EU leaders disagree on migrant quotas

EU leaders disagree on migrant quotas
Migrants-in-Hungary-©-Gémes-Sándor-SzomSzed-CC-BY-SA-3.0 CC BY-SA 3.0

EU leaders are divided over a quota scheme for housing migrants, as they gather for a summit in Brussels.

Summit chairman and European Council President Donald Tusk irritated an EU commissioner and other officials by calling mandatory quotas “ineffective” and “highly divisive”.

His European Council agenda calls for an EU deal by June to ease the burden on Mediterranean countries facing the greatest migrant pressure.

The Visegrad Four members of central Europe – Poland, Hungary, Czech Republic and Slovakia – reject the EU’s asylum policy.

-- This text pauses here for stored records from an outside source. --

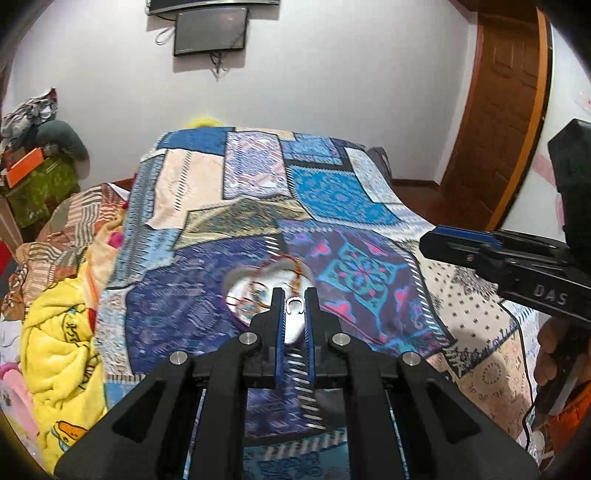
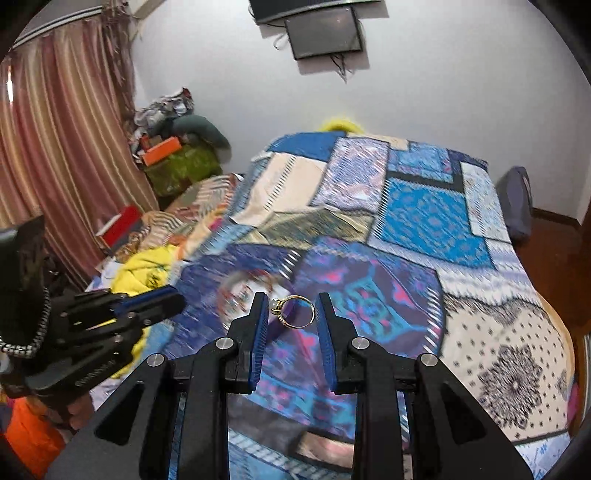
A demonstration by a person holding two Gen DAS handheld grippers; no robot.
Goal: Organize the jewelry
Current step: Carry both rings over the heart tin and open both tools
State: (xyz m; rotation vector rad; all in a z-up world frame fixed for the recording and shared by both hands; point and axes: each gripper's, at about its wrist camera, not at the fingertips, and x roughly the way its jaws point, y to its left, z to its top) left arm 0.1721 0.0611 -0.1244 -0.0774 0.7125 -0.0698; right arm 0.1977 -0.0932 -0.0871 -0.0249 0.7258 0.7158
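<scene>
Closest to me, the left gripper (image 1: pixel 295 308) has its jaws pinched almost together on a small silver piece (image 1: pixel 294 306), a little loop of metal that could be a clasp or a ring, I cannot tell which. Beside it the right gripper (image 2: pixel 291 314) has its jaws a little apart, spanning a gold ring (image 2: pixel 297 312) with a pale stone set toward nine o'clock; the band bridges the two pads, so it looks held across its width. Both pieces hang in the air above the patchwork bedspread (image 1: pixel 332 192). Just beyond the fingertips, at about eleven o'clock from each gripper, a shiny heart-shaped dish (image 1: pixel 255 291) sits on the bedspread with beaded, reddish strands lying in it, too blurred to count. So I count two grippers, one piece in each, and one dish. By my reckoning the job is midway: some jewelry is already in the dish, and these two pieces have yet to be set down, whether there or elsewhere I cannot say. Farther off, at nine o'clock, a yellow blanket (image 1: pixel 59 332) lies heaped beside the bed, and at twelve o'clock a dark screen (image 1: pixel 210 31) hangs on the white wall.
</scene>
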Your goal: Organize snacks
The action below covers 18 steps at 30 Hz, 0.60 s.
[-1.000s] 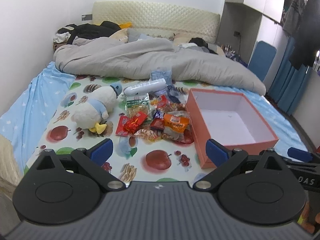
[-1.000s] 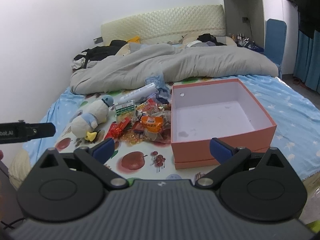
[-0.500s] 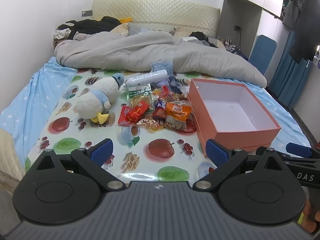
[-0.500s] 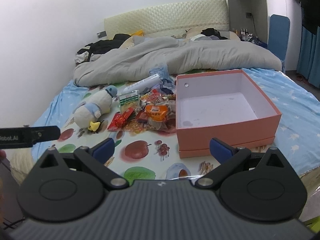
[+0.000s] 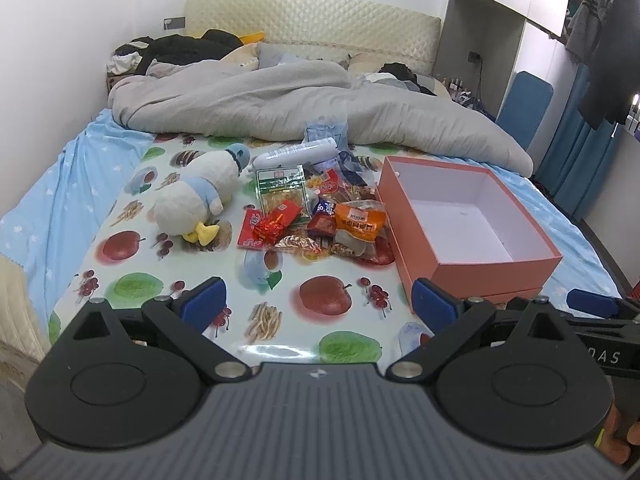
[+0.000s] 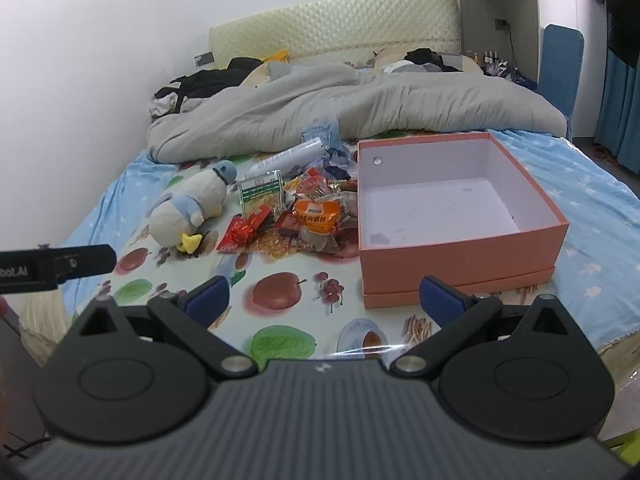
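- Surface: we face a bed covered by a fruit-print plastic sheet over a blue star sheet, with a grey duvet bunched at the far end below a cream padded headboard; blue curtains hang on the right.
- Count: 1 pink box, open-topped and bare inside; 1 plush duck; 1 white tube; 1 snack pile, too tangled to count exactly.
- Task item: the snack pile lies ahead of both tools, touching the box's left wall.
- Left gripper: fingers spread wide, holding nothing, ahead-left of the box corner.
- Right gripper: fingers spread wide, holding nothing, with the box ahead-right.
- Change: compared with 1 s ago, both views have pulled back, showing more of the near sheet.
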Each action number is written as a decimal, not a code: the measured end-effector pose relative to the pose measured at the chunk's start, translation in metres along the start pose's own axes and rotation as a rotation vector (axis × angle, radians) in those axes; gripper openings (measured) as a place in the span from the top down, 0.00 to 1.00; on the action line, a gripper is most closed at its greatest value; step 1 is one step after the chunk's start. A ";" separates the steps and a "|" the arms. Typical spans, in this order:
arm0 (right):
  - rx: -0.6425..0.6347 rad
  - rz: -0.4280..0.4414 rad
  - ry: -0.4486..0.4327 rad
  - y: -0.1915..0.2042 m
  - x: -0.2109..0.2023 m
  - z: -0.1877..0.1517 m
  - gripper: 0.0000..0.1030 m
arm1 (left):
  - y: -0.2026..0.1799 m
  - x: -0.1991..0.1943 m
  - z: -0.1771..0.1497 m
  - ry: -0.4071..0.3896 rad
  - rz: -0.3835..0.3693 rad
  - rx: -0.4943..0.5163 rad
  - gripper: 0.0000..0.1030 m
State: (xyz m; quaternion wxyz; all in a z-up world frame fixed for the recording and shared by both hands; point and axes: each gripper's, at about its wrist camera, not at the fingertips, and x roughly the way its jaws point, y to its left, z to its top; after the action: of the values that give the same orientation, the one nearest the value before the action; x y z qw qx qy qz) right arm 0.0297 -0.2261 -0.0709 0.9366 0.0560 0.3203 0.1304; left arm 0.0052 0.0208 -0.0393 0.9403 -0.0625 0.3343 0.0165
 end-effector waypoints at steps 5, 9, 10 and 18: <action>-0.021 -0.035 -0.019 0.005 0.004 0.000 0.00 | 0.002 0.006 0.002 0.009 -0.018 -0.008 0.02; -0.032 -0.055 -0.018 0.006 0.009 -0.002 0.00 | 0.004 0.012 0.002 0.005 -0.030 -0.014 0.02; -0.020 -0.045 -0.009 0.004 0.012 -0.003 0.00 | 0.004 0.015 0.003 0.006 -0.028 -0.010 0.02; 0.030 0.015 0.016 -0.002 0.023 -0.004 0.01 | 0.008 0.035 0.008 0.009 -0.013 -0.003 0.02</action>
State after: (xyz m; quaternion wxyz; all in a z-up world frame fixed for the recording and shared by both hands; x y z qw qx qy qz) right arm 0.0453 -0.2218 -0.0879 0.9321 0.0716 0.3293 0.1331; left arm 0.0372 0.0291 -0.0564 0.9387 -0.0660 0.3381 0.0106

The European Commission is suing Poland, Hungary and the Czech Republic at the European Court of Justice for refusing to accept asylum seekers under an EU quota system.

The pre-summit agenda sent to leaders by Tusk appeared to back those countries’ objections. They argue that they are ill-equipped to integrate people from non-Christian cultures who would rather live in richer EU countries anyway.

“The issue of mandatory quotas has proven to be highly divisive and the approach has received disproportionate attention in light of its impact on the ground; in this sense it has turned out to be ineffective,” the agenda said.

The European Commission devised a mandatory scheme to relocate 160,000 refugees, Syrians and Eritreans, from Italy and Greece to other EU countries.

So far only about 32,000 refugees have been transferred.

European Commissioner for Migration, Home Affairs and Citizenship Dimitris Avramopoulos called Tusk’s position “unacceptable” and “anti-European”.